**To do**.
Your output must be a faithful copy of the listing underneath.

**Collected data**.
--------------------------------

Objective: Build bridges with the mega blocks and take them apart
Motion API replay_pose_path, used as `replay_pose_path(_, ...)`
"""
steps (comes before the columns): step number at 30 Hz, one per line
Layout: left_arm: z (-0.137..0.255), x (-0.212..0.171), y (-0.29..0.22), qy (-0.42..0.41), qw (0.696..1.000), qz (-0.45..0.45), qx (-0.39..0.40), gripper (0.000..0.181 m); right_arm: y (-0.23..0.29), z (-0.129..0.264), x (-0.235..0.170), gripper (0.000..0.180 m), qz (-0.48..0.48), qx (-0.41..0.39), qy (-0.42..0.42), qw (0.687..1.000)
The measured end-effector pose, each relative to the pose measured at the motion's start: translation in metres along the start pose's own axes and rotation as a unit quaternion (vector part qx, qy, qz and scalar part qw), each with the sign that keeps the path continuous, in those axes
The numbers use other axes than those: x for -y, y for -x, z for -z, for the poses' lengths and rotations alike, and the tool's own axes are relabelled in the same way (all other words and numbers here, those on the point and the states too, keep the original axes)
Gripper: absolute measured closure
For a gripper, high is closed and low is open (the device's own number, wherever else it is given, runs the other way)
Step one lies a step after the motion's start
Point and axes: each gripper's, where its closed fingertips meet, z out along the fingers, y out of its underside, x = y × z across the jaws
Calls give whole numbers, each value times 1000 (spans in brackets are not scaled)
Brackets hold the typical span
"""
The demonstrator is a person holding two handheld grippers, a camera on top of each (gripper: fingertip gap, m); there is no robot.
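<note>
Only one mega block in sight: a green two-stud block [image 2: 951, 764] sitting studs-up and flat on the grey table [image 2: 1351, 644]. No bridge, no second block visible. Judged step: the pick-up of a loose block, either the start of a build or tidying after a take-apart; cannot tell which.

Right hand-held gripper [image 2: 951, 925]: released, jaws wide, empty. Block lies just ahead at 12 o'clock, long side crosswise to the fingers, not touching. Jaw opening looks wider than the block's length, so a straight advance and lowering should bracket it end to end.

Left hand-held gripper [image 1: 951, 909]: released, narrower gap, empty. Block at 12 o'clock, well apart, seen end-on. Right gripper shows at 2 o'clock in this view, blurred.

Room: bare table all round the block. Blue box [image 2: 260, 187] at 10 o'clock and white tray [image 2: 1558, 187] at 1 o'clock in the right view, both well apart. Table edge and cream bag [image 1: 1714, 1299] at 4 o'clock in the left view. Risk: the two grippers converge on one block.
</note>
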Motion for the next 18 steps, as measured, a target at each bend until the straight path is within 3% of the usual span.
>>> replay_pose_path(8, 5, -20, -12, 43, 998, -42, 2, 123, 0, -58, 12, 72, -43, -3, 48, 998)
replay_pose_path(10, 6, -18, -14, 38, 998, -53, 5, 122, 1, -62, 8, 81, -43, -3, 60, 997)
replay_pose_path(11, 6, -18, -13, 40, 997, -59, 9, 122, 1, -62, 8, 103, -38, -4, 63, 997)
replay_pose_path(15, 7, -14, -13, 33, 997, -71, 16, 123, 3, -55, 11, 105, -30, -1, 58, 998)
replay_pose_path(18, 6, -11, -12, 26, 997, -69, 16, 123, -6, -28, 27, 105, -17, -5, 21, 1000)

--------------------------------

**Expected answer**.
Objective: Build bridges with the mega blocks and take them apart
Motion API replay_pose_path, used as `replay_pose_path(_, ...)`
"""
steps (comes before the columns): step number at 30 Hz, one per line
Layout: left_arm: z (-0.137..0.255), x (-0.212..0.171), y (-0.29..0.22), qy (-0.42..0.41), qw (0.696..1.000), qz (-0.45..0.45), qx (-0.39..0.40), gripper (0.000..0.181 m); right_arm: y (-0.23..0.29), z (-0.129..0.264), x (-0.235..0.170), gripper (0.000..0.180 m), qz (-0.48..0.48), qx (-0.41..0.39), qy (-0.42..0.42), qw (0.687..1.000)
The measured end-effector pose, each relative to the pose measured at the motion's start: translation in metres along the start pose's own axes and rotation as a unit quaternion (vector part qx, qy, qz and scalar part qw), each with the sign that keeps the path continuous, in those axes
The numbers use other axes than those: x for -y, y for -x, z for -z, for the poses' lengths and rotations alike, and the tool's own axes are relabelled in the same way (all other words and numbers here, those on the point and the states too, keep the original axes)
Gripper: absolute measured closure
For a gripper, high is closed and low is open (the device's own number, wherever else it is given, runs the other way)
Step one lies a step after the motion's start
Point and axes: each gripper's, where its closed fingertips meet, z out along the fingers, y out of its underside, x = y × z across the jaws
Calls give whole numbers, each value times 1000 (spans in brackets are not scaled)
Brackets hold the typical span
"""
The demonstrator is a person holding two handheld grippers, a camera on top of each (gripper: fingertip gap, m); there is no robot.
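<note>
Only one mega block in sight: a green two-stud block [image 2: 951, 764] sitting studs-up and flat on the grey table [image 2: 1351, 644]. No bridge, no second block visible. Judged step: the pick-up of a loose block, either the start of a build or tidying after a take-apart; cannot tell which.

Right hand-held gripper [image 2: 951, 925]: released, jaws wide, empty. Block lies just ahead at 12 o'clock, long side crosswise to the fingers, not touching. Jaw opening looks wider than the block's length, so a straight advance and lowering should bracket it end to end.

Left hand-held gripper [image 1: 951, 909]: released, narrower gap, empty. Block at 12 o'clock, well apart, seen end-on. Right gripper shows at 2 o'clock in this view, blurred.

Room: bare table all round the block. Blue box [image 2: 260, 187] at 10 o'clock and white tray [image 2: 1558, 187] at 1 o'clock in the right view, both well apart. Table edge and cream bag [image 1: 1714, 1299] at 4 o'clock in the left view. Risk: the two grippers converge on one block.
</note>
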Motion for the next 18 steps, as measured, a target at each bend until the straight path is within 3% of the usual span.
>>> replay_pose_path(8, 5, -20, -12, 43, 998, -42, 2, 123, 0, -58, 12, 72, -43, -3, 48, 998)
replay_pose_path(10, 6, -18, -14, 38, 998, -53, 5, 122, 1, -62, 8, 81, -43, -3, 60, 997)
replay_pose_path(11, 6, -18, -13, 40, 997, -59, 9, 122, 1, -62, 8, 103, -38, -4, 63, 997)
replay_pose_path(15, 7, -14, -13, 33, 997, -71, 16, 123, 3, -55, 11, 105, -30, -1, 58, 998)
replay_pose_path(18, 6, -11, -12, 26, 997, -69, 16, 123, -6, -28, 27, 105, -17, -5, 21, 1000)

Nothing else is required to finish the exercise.